Me sentía pletórico. Había abierto varias líneas de trabajo para mi tesis. Salud, familia, compañía, diversión… la longevidad española tenía muchos elementos. Yo, que había estudiado antropología, sabía perfectamente que los españoles no han hecho nada en particular para reunirlas. Han tenido buena suerte y punto.

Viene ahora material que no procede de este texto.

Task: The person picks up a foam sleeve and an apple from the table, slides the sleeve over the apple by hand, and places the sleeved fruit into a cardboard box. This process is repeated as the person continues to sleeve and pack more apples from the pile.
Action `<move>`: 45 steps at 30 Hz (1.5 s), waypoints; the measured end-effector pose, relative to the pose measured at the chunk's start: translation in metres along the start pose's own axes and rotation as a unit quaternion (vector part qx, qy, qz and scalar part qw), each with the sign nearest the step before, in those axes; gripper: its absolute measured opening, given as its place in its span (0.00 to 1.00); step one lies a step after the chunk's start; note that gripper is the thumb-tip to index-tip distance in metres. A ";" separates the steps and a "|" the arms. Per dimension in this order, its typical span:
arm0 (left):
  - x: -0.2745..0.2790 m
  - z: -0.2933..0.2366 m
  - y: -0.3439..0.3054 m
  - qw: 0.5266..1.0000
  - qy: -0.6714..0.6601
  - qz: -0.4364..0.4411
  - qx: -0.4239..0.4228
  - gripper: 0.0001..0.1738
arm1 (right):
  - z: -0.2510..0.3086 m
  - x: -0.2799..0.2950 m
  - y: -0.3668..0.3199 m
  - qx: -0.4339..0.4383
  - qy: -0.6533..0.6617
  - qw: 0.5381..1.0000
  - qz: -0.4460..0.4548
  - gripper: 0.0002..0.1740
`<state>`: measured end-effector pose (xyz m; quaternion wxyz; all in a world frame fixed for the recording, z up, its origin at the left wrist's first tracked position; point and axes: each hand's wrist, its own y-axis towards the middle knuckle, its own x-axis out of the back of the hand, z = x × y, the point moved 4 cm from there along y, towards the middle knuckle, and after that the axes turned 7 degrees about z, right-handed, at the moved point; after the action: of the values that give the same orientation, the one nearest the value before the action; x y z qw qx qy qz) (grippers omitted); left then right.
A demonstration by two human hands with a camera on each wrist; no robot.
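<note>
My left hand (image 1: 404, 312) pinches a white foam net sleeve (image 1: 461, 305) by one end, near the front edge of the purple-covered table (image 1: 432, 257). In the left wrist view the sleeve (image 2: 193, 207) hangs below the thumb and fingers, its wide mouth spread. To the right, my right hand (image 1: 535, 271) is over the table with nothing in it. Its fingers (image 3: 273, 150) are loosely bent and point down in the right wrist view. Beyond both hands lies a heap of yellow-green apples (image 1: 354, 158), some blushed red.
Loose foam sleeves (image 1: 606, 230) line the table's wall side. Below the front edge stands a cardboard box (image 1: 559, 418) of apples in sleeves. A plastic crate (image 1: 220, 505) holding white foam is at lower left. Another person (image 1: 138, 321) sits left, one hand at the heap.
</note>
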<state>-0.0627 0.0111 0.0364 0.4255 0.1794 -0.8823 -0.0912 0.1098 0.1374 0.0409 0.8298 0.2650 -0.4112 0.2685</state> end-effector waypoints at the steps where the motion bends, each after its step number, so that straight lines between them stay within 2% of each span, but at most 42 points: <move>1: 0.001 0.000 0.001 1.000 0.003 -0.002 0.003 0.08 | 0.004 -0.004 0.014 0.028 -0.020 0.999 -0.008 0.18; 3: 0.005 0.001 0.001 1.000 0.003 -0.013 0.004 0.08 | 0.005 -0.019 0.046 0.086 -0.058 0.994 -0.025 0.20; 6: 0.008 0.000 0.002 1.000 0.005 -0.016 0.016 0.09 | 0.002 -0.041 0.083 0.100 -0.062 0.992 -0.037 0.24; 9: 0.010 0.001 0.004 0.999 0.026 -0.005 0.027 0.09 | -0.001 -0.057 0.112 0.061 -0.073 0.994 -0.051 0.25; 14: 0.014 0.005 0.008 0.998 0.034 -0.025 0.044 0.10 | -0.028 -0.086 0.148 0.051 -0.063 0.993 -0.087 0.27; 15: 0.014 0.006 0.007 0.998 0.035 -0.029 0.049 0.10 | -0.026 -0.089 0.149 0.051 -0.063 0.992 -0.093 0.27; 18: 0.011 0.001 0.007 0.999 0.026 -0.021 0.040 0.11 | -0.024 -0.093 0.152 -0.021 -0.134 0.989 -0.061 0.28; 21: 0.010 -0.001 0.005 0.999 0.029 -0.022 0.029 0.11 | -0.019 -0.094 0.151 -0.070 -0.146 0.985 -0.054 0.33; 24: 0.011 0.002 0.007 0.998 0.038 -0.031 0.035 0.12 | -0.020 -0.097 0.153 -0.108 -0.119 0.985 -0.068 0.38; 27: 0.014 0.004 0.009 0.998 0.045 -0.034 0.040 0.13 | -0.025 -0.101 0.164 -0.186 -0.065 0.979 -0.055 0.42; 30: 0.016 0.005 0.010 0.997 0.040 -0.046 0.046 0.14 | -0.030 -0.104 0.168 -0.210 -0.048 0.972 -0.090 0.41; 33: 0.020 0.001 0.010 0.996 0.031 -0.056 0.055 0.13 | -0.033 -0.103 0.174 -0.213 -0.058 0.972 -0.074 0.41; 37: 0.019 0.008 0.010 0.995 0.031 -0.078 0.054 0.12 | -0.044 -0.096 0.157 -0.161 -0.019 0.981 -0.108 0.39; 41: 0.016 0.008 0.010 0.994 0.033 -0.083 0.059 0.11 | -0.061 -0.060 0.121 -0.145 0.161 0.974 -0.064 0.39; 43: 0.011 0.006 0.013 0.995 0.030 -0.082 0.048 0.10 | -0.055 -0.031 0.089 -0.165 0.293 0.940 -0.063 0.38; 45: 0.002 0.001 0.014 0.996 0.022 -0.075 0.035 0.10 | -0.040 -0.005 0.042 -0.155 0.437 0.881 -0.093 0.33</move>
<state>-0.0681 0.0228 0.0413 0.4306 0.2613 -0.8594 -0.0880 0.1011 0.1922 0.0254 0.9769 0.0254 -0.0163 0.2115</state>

Mientras observaba cómo los cincuentones regaban su pan con tomate de un verdoso aceite de oliva me di cuenta de que hasta en eso habían sido afortunados. Hasta allí llegaron los íberos para que sobre ellos descargaran su semilla griegos, cartagineses y romanos. Luego los visigodos, que tras pulular varias décadas por Europa se asientan allí. Más tarde los moros y después, en la Reconquista, bajan muchas familias del norte de los Pirineos (especialmente francos) a repoblar. Todas esas personas, aquella amalgama de genes, acabaron asentándose en un país con un clima perfecto para que crezcan los olivos. Uno no se estruja demasiado la cabeza para conseguir alimentos, sino que echa mano a lo que tiene más cerca. Ese aceite de oliva que es ya parte de la cultura española, por los motivos que sea, es la mejor grasa que ha creado la naturaleza. Aporta lo que tiene que aportar con una calidad de ácidos grasos que consigue que las placas de ateroma de las arterias progresen mucho más lento, previniendo la que ya es la primera causa de muerte en el mundo: las muertes por causas cardiovasculares.

Sería injusto negar que, cuando escriba la tesis, tendré que dedicar una gran parte de las páginas a hablar de los alimentos que engullen los españoles, pero aquel día me llevé unas cuantas ideas para añadir. Uno puede pasar días enteros leyendo delante de la pantalla de un ordenador, pero el investigador que se precie no debe olvidar el trabajo de campo. Aquella mañana, en aquel bar de pueblo, capté los pilares básicos de la longevidad de los españoles. No puedo evitar sentir cierta envidia por ellos. Quizá no sean los más ricos, pero, tal y como dije, si metiéramos estos elementos en las escalas de desarrollo… ¡qué susto nos íbamos a llevar todos los que pensamos que nuestros países son lo más porque tenemos tantas cosas! Al fin y al cabo… trabajamos tanto para comprar felicidad, pero en ocasiones no nos damos cuenta de que la felicidad radica en algo tan simple como tomarse un pan con tomate y aceite de oliva con los amigos de toda la vida.